Now we read this as 𝑦 is proportional to 𝑥 plus seven. This symbol that looks a lot like the Greek letter for 𝛼 tells us that two objects or variables are in direct proportion to one another. And consider a pair of variables 𝑎 and 𝑏. If 𝑎 is directly proportional to 𝑏, we say that the ratio of these variables is some constant. 𝑎 divided by 𝑏 equals 𝑘, where 𝑘 is said to be the constant of variation or the constant of proportionality. This means that the ratio of 𝑦 to 𝑥 plus seven must be some constant. That is, 𝑦 divided by 𝑥 plus seven equals 𝑘.

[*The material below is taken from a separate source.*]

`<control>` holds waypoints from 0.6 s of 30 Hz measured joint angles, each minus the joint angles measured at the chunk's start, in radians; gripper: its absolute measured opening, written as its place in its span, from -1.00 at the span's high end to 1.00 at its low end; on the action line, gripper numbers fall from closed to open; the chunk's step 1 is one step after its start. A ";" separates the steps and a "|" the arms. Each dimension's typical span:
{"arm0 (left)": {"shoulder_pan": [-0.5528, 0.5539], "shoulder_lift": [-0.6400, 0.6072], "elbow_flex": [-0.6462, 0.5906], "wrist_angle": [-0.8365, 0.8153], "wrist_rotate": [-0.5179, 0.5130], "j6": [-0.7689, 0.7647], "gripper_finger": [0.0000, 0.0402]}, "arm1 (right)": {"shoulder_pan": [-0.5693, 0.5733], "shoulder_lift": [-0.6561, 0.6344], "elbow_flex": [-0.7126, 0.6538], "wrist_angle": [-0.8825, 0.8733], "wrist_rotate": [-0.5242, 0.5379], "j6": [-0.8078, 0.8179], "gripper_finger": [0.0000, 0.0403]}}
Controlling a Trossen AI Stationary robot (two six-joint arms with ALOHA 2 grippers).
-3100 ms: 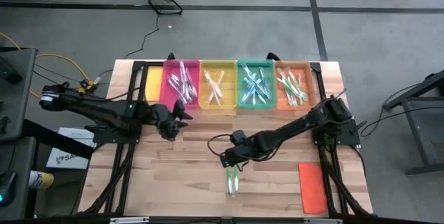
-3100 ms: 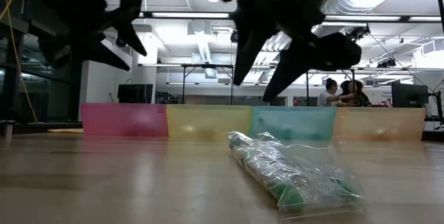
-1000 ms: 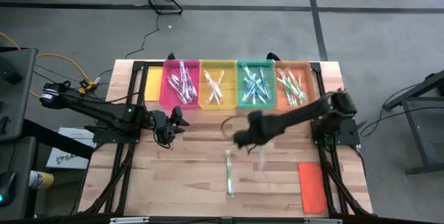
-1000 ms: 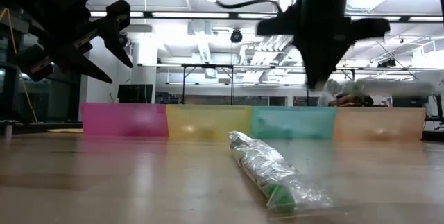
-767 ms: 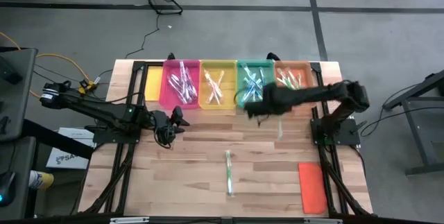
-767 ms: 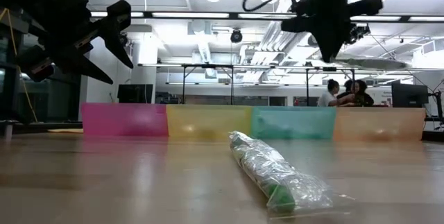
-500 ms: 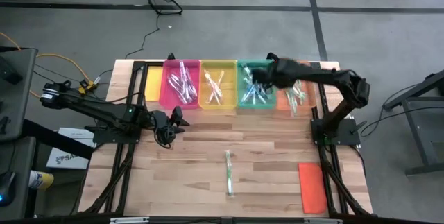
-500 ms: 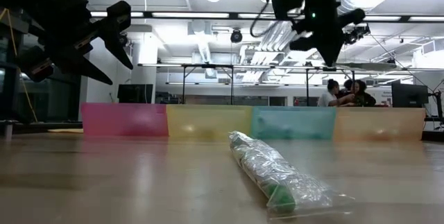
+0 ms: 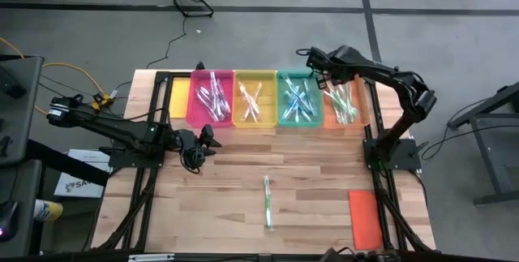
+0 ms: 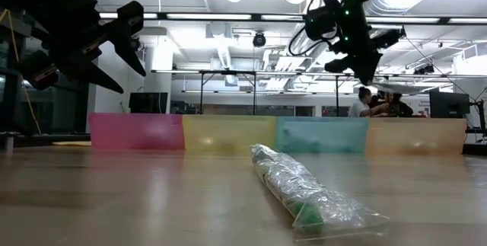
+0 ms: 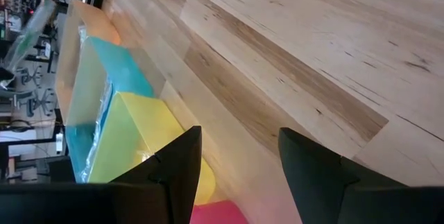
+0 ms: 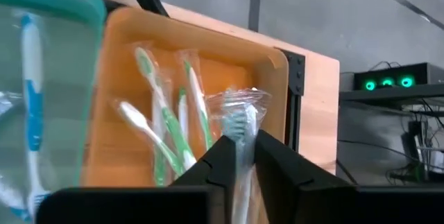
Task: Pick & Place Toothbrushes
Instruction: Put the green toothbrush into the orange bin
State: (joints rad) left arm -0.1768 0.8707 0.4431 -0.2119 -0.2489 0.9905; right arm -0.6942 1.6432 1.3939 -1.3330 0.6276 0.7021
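1. The right gripper point(image 12: 239, 156) pinches a clear-wrapped green toothbrush point(image 12: 241, 123) above the orange plastic tray point(image 9: 354, 116) at the tabletop's far right edge, ready to drop it with matching green brushes
2. Another wrapped green toothbrush point(image 9: 267, 201) lies near the front edge
3. The left gripper point(image 9: 203, 141), fingers spread, waits left of centre

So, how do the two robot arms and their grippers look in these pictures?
Both arms are dark, slim and jointed. The left arm has a small green light on it and ends in the left gripper with two black, wedge-shaped fingers. The right arm has a thin black cable looping near the right gripper, whose black fingers are flat-sided.
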 joint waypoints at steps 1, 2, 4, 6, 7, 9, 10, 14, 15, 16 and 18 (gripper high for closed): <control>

Now in fact, we’re also told that when 𝑥 equals 13, 𝑦 equals 34. So we can substitute these values into our equation, and that will allow us to find the value of our constant 𝑘. When we do, we get 34 over 13 plus seven equals 𝑘, or 34 over 20 equals 𝑘. And we now observe that we can divide both the numerator and denominator of this fraction by two. So 𝑘 is equal to seventeen-tenths. Since this value of 𝑘 remains unchanged for all values of 𝑥 and 𝑦 with this relation, we can replace 𝑘 with seventeen-tenths in our earlier equation.
When we do, we find that 𝑦 over 𝑥 plus seven equals seventeen-tenths. And in fact, if we’re finding a relation between 𝑥 and 𝑦, we tend to make 𝑦 the subject. So let’s multiply both sides of this equation by 𝑥 plus seven. On the left-hand side, we’re simply left with 𝑦 and on the right, seventeen-tenths times 𝑥 plus seven in parentheses. And so we have the relation between 𝑥 and 𝑦. It’s 𝑦 equals seventeen-tenths times 𝑥 plus seven.